Re: Relationship design - one-to-one or giant table?

Post by Villeroy »

It is a many-to-many relation. A spreadsheet can not handle this properly. A database that is designed like a spreadsheet can't handle this neither.
In the database [Example] Relations reflected by list boxes in forms there is a one-to-many relation between animals and persons where each person has one species of animals. And there is a many-to-many relation between persons and things where each thing can belong to many persons and vice versa.
You have a list of persons, a list of things and a linking table storing the information which persons and which things are associated to each other. Base provides one method to edit the data of a many-to-many relation where a subform grid shows all the related items of the selected item in the parent form. The grid is made of list boxes showing textual information (names) related to the stoerd ID numbers.
Please, edit this topic's initial post and add "[Solved]" to the subject line if your problem has been solved.
Ubuntu 18.04 with LibreOffice 6.0, latest OpenOffice and LibreOffice
Doranwen
Posts: 83
Joined: Sun May 26, 2019 6:46 am

Re: Relationship design - one-to-one or giant table?

Post by Doranwen »

I could design a spreadsheet right now with all those 250 fields as columns, and each cell I could enter either 0 or 1 for it. A spreadsheet would handle it quite fine! It would just be a bear to scroll so far right to enter a 1 in all the columns I want to. It would also be a pain to autofilter *out* 100 of the columns. (A database does queries much better, and, as I said, I could reuse query language to make it more efficient.) But it's not like a spreadsheet couldn't do it. It would just not be anywhere as handy as a database.

I looked at the list box in your example. A list box is not going to be anywhere near easy and efficient enough for me to mark the elements. Scrolling in a dropdown is FAR more inefficient than simply checking a box in the correct places, given the total number of fields in question. There are some smaller subgroups I could break the elements up into, but there are so MANY of them that it would be impossible to present them all in a form where I could select them - there's just not enough window space for it. This is a situation where a word either has or doesn't have any of 250+ elements in it! The sheer number of elements makes a listbox an impossibility. Each of the four main subgroups has anywhere from 13 (the smallest, and reasonable enough for a dropdown) to *121* different Boolean fields in it. Scrolling down to find a specific thing in a list of 121? Please no, lol.

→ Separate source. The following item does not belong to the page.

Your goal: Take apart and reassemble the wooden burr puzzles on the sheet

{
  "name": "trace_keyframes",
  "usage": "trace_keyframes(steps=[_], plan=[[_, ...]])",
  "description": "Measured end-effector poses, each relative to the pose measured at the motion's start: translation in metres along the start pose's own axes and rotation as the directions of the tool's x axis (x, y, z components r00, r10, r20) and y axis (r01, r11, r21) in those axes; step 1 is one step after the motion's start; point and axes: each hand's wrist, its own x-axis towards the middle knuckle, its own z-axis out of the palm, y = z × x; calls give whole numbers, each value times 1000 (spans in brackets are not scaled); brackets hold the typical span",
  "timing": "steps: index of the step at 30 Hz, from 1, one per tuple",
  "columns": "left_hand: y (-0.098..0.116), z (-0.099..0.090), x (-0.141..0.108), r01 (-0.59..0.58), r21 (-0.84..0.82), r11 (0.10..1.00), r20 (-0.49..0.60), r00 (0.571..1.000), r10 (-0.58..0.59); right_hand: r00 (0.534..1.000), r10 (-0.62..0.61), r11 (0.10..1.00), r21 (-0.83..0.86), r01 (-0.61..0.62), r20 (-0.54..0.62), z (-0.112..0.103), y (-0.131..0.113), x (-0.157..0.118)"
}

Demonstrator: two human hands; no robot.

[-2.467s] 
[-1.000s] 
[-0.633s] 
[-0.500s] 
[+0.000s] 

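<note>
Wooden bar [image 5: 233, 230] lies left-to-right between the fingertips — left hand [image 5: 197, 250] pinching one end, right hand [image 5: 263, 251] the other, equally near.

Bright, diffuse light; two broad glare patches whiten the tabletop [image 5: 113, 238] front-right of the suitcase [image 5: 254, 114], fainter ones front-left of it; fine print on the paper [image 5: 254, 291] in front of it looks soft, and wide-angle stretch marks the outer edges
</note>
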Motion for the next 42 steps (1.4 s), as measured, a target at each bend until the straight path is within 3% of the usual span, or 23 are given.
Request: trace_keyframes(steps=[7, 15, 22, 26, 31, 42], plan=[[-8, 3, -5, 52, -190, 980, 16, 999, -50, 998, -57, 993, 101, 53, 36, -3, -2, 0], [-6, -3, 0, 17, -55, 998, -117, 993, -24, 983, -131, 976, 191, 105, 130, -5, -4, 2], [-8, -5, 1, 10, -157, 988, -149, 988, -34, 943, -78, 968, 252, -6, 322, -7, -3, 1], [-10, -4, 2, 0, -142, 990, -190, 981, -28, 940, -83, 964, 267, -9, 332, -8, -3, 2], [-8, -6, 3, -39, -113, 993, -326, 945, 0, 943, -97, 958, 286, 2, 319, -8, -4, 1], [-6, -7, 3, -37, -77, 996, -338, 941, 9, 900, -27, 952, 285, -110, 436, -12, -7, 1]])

So I'm still stuck at - how can I set this up to be reasonably efficient - both in the data storage AND in the user entry. Checkboxes are a MUST; there's no question about that. It's how to set up the table relationships and keep them reasonable so that a single form can be used to enter everything that is trickier. The only way I've ever learned to set up many-to-many relationships involves a junction table, and I don't see how one can use checkboxes with a junction table. I've tried to think through how to set up a table with this and it still doesn't make any sense to me, no matter how I look at it. :/
LibreOffice 5.1.6.2 on Linux Mint 18.1
User avatar
Villeroy
Volunteer
Posts: 31269
Joined: Mon Oct 08, 2007 1:35 am
Location: Germany

Re: Relationship design - one-to-one or giant table?

Post by Villeroy »

You need some database development suite and invest a lot of time if you want to represent attributes of a many-to-many relation by means of check boxes. LibreOffice Base can't do that unless you write macro routines for every click on such check box.
Please, edit this topic's initial post and add "[Solved]" to the subject line if your problem has been solved.
Ubuntu 18.04 with LibreOffice 6.0, latest OpenOffice and LibreOffice
Doranwen
Posts: 83
Joined: Sun May 26, 2019 6:46 am

Re: Relationship design - one-to-one or giant table?

Post by Doranwen »

Since that's not feasible (I'm barely learning how to use Base and macro writing is beyond me), how terrible is it to put all the checkboxes into a few linked tables without using a junction table, given that it's Boolean - everything's either 1 or 0? (Null isn't an option here.) I've had Boolean fields in my other database and no one at the time suggested that the existence of a Boolean field meant that it was a many-to-many relationship, even though clearly multiple records would have a 1 or a 0 in them. Maybe it's not the most efficient way of doing it. But it's certainly not impossible, and given that lots of other databases have one or two Boolean fields in there without anyone suggesting they need to be split into a junction table of some kind for a many-to-many relationship, this has to be an option as well.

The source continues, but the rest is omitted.